WORK REQUIRED
Output, without alteration, the first line of the entries and each line after it, stopping with the line that contains "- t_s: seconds".

*** ENTRIES PROVIDED Section Begins ***

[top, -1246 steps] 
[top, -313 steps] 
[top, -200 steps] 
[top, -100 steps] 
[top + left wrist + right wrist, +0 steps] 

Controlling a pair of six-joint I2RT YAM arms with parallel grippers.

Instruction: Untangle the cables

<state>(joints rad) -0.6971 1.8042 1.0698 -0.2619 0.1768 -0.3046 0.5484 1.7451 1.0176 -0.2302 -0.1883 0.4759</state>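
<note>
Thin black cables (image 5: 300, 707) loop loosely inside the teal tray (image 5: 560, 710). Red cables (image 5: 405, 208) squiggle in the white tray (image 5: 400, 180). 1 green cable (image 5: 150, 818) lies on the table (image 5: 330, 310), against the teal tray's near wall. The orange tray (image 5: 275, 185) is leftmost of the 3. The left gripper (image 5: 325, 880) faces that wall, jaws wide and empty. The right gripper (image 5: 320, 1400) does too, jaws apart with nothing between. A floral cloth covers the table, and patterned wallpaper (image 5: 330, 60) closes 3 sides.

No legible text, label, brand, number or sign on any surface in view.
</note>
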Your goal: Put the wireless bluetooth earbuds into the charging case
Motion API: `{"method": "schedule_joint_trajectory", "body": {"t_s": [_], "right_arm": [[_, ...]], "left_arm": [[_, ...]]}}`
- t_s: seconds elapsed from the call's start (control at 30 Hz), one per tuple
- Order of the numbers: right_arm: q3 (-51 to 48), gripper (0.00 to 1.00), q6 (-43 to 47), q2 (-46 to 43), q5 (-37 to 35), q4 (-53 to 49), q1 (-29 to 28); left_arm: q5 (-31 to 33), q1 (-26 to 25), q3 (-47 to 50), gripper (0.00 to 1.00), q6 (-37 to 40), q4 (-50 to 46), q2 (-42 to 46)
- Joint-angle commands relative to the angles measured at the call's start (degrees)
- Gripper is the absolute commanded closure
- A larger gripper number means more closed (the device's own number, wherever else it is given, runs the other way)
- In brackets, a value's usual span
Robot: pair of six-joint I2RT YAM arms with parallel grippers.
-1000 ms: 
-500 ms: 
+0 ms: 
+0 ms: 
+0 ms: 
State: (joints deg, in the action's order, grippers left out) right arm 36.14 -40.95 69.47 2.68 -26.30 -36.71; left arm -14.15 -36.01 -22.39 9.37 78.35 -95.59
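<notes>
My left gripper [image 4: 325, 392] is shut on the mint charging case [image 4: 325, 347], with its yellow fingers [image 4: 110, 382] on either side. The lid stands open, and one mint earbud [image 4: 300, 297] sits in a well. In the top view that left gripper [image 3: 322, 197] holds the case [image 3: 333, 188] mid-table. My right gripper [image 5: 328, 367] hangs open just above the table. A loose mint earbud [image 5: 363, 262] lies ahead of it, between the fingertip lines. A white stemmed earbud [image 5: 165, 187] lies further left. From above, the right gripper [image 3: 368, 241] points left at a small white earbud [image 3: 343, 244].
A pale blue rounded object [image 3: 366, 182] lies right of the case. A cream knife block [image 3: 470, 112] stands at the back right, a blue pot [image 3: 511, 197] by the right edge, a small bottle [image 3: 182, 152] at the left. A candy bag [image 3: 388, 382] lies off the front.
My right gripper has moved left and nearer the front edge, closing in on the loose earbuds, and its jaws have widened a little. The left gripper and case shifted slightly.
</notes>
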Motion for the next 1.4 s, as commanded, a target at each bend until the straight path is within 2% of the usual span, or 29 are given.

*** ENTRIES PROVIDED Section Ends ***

RESPONSE BELOW
[top, -1246 steps] 
[top, -313 steps] 
[top, -200 steps] 
[top, -100 steps] 
[top + left wrist + right wrist, +0 steps] 

Controlling a pair of six-joint I2RT YAM arms with parallel grippers.

Instruction: Untangle the cables

<state>(joints rad) -0.6971 1.8042 1.0698 -0.2619 0.1768 -0.3046 0.5484 1.7451 1.0176 -0.2302 -0.1883 0.4759</state>
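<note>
Thin black cables (image 5: 300, 707) loop loosely inside the teal tray (image 5: 560, 710). Red cables (image 5: 405, 208) squiggle in the white tray (image 5: 400, 180). 1 green cable (image 5: 150, 818) lies on the table (image 5: 330, 310), against the teal tray's near wall. The orange tray (image 5: 275, 185) is leftmost of the 3. The left gripper (image 5: 325, 880) faces that wall, jaws wide and empty. The right gripper (image 5: 320, 1400) does too, jaws apart with nothing between. A floral cloth covers the table, and patterned wallpaper (image 5: 330, 60) closes 3 sides.

No legible text, label, brand, number or sign on any surface in view.
</note>
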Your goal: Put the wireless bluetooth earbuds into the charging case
Motion API: `{"method": "schedule_joint_trajectory", "body": {"t_s": [_], "right_arm": [[_, ...]], "left_arm": [[_, ...]]}}`
- t_s: seconds elapsed from the call's start (control at 30 Hz), one per tuple

No other output belongs to this answer.